Task to complete
All that should come back is the lines of the data below from the one containing "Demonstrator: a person" to the one containing "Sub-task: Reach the", inclusive, exactly as they stand.

Extracted records:
━━━━━━━━━━━━━━━━━━━━━━━━━━━━━━

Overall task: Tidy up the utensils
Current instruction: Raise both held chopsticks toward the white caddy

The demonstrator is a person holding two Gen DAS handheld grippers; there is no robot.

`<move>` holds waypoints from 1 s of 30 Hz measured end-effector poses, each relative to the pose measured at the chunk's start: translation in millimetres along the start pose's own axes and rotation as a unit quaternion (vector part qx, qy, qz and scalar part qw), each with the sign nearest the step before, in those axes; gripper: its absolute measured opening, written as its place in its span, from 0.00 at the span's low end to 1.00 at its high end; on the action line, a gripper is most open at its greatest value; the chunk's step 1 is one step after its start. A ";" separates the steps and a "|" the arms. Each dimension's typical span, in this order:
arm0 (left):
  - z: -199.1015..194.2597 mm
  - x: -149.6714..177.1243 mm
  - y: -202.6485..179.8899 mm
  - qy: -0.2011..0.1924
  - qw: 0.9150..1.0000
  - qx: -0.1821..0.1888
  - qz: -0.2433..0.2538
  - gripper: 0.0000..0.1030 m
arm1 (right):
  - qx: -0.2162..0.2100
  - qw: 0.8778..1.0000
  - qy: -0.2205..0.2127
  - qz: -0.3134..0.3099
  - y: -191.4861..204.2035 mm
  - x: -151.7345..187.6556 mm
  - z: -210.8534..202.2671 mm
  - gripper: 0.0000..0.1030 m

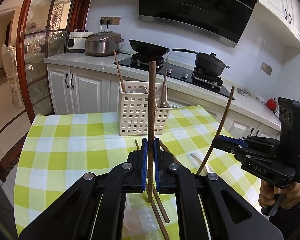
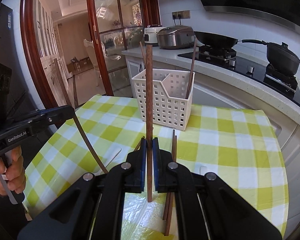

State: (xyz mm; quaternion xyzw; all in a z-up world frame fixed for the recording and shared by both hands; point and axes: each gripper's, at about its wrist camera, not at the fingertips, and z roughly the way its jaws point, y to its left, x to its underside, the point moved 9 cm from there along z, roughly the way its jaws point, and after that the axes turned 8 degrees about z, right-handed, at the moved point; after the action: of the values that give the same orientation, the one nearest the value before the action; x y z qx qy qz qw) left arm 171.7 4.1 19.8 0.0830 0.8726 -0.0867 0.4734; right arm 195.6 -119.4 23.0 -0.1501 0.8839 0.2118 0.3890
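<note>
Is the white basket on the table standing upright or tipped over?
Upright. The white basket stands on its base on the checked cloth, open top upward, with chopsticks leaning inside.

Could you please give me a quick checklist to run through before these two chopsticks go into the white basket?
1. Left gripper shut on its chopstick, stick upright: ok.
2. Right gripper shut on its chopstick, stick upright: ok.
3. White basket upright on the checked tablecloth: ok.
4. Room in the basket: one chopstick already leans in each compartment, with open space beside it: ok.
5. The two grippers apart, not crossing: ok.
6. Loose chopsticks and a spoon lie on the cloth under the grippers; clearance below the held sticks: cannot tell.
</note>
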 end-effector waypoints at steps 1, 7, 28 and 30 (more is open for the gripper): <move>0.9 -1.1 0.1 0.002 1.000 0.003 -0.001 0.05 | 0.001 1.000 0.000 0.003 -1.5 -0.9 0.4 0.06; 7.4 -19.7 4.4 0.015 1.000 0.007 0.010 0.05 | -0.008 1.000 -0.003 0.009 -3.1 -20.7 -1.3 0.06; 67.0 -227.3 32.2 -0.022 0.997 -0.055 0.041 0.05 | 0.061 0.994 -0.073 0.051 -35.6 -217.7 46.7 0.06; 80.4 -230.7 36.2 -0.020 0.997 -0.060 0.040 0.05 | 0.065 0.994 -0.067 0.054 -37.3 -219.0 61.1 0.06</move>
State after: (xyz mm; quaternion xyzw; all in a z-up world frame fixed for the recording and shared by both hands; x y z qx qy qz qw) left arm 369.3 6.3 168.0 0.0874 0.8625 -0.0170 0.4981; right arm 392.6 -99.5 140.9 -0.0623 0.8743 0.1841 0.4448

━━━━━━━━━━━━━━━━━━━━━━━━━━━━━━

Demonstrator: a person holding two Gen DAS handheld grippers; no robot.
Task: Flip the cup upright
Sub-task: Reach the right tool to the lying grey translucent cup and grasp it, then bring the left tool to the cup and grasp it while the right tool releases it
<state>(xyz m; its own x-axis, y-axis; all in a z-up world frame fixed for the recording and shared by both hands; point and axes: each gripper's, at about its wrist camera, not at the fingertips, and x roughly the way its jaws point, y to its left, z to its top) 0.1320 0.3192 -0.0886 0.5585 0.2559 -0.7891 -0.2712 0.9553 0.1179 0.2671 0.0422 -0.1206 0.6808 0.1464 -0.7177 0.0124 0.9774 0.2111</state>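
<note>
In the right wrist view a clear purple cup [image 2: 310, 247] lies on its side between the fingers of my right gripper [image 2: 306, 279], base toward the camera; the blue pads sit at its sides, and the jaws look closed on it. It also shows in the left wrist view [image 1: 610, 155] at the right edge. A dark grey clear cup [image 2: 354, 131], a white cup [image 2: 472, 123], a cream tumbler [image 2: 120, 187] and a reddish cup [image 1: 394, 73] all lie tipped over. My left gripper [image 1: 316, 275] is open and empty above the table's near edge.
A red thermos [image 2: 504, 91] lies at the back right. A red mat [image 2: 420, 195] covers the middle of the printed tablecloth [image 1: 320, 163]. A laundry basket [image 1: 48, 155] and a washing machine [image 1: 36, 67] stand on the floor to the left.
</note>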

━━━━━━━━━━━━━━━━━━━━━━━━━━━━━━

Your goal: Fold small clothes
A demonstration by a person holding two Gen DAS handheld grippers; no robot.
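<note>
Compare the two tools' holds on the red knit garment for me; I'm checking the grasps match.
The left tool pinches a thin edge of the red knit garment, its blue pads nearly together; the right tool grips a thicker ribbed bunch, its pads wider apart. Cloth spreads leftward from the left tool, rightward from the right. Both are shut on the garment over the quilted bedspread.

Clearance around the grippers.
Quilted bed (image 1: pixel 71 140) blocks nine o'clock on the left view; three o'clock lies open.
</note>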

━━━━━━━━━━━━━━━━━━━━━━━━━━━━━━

Answer section
Demonstrator: a person holding two Gen DAS handheld grippers; no robot.
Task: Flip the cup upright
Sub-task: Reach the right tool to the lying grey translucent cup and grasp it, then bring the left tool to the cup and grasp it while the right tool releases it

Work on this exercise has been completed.